[Records shown — start]
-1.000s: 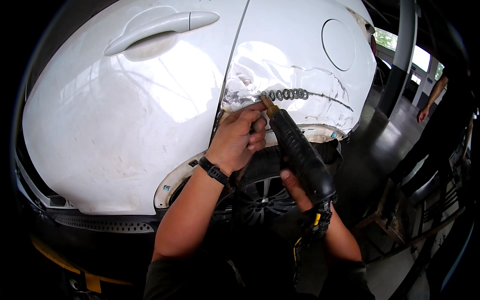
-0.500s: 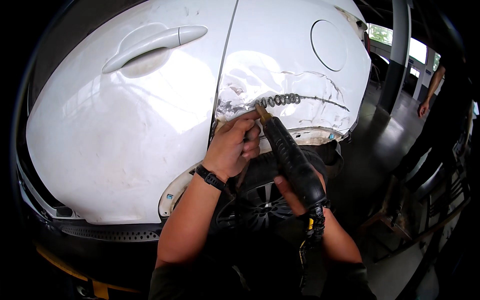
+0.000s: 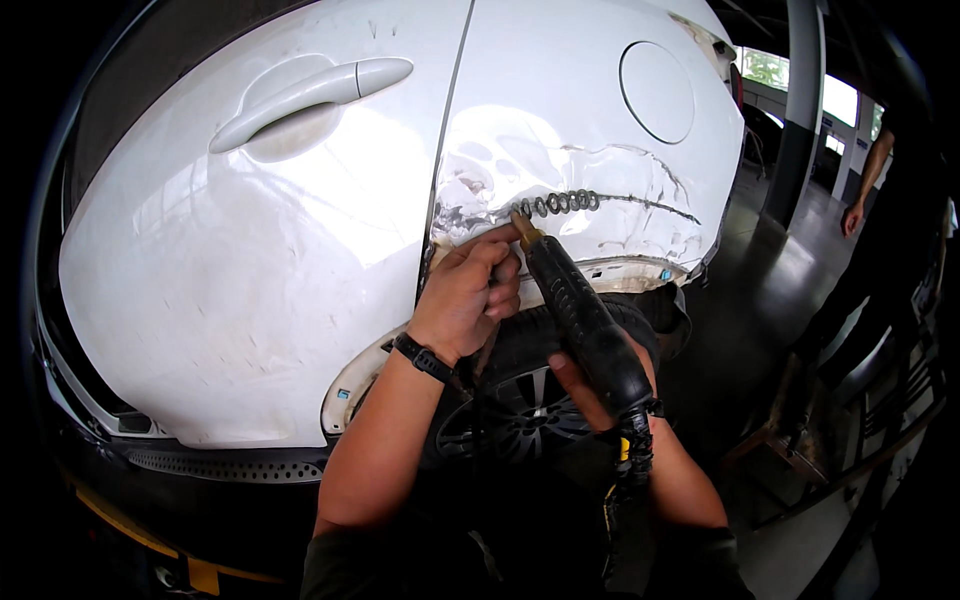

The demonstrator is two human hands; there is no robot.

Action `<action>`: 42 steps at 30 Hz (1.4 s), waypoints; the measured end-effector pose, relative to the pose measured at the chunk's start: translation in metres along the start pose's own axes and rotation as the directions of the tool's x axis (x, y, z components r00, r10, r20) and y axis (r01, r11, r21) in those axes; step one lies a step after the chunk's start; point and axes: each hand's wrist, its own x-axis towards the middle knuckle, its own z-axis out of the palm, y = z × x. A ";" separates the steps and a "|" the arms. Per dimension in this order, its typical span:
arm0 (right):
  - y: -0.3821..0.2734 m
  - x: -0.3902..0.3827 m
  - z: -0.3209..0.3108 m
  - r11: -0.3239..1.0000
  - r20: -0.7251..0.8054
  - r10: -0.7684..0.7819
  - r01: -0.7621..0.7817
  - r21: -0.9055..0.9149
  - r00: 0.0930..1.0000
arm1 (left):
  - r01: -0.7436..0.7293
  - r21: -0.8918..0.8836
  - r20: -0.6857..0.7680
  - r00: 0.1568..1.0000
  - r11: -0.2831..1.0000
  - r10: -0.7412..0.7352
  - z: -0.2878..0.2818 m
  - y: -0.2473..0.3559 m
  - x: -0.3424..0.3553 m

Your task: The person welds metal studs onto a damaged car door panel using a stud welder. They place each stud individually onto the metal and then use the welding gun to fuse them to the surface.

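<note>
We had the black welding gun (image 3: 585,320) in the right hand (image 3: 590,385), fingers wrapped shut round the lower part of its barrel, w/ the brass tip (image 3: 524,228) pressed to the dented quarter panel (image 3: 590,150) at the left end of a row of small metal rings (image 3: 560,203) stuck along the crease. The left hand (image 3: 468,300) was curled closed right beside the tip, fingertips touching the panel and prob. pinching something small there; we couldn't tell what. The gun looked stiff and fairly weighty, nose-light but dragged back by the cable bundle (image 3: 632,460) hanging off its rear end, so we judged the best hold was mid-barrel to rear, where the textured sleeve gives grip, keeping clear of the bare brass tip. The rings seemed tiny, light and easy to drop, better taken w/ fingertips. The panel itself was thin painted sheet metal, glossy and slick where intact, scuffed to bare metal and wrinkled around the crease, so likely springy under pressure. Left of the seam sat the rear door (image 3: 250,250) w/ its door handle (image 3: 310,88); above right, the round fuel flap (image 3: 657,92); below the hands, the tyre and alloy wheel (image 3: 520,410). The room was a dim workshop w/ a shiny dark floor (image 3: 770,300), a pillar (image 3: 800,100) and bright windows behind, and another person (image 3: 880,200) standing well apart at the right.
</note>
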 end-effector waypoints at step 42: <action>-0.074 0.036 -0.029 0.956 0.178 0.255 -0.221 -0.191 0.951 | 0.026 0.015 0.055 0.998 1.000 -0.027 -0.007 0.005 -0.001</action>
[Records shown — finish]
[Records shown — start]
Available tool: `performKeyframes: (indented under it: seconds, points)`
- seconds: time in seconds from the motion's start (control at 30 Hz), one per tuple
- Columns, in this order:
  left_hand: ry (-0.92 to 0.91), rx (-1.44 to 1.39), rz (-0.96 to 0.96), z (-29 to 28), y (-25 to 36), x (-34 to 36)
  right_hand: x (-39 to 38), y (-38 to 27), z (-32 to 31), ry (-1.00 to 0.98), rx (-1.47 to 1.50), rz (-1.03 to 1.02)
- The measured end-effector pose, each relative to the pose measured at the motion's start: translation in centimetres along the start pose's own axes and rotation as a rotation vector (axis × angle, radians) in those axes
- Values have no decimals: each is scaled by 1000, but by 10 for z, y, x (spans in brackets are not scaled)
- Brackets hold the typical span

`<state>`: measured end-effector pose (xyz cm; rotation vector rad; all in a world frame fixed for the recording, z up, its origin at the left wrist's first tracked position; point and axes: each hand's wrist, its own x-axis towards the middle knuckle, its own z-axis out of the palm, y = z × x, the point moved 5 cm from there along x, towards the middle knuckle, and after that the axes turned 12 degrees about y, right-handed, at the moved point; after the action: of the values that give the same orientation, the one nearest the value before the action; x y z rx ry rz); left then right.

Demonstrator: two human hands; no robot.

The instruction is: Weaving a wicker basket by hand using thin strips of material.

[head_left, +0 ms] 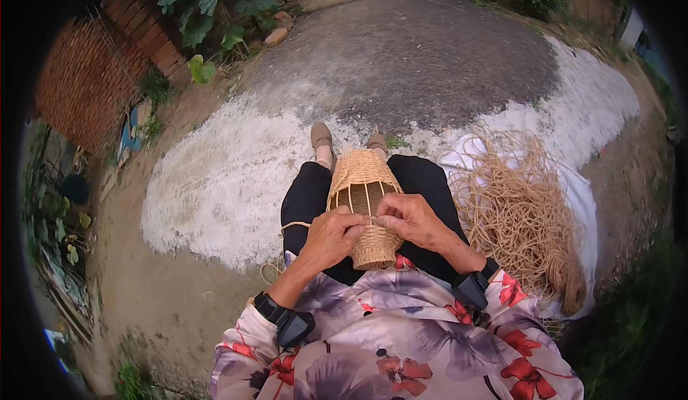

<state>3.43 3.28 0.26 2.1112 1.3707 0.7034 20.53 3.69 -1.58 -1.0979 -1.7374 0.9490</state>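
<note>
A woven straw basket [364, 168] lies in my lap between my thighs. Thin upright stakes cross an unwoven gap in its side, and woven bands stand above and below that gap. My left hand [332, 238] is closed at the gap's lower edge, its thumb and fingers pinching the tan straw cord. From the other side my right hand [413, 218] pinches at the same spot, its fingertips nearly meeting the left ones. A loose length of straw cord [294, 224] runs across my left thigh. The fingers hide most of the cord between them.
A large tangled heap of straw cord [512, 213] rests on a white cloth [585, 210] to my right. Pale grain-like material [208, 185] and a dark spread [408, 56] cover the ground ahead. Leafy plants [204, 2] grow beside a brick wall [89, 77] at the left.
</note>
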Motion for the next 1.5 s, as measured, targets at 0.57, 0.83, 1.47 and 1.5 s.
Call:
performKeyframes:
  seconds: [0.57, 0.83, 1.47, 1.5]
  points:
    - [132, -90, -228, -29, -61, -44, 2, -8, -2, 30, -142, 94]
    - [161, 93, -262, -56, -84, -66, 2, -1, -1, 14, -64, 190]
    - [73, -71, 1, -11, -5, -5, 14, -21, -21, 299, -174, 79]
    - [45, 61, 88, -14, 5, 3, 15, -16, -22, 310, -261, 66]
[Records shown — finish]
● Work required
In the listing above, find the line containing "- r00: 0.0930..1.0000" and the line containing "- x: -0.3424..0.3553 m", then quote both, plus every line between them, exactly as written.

● Your response
  - r00: 0.0930..1.0000
arm1 (left):
  - r01: -0.7436..0.7293
  - r21: -0.8918..0.8836
  - r20: -0.6857..0.7680
  - r00: 0.1568..1.0000
  - r11: -0.2831..1.0000
  - r10: -0.7412..0.7352
  - z: -0.2878..0.2818 m
  - y: -0.2473..0.3559 m
  - x: -0.3424..0.3553 m

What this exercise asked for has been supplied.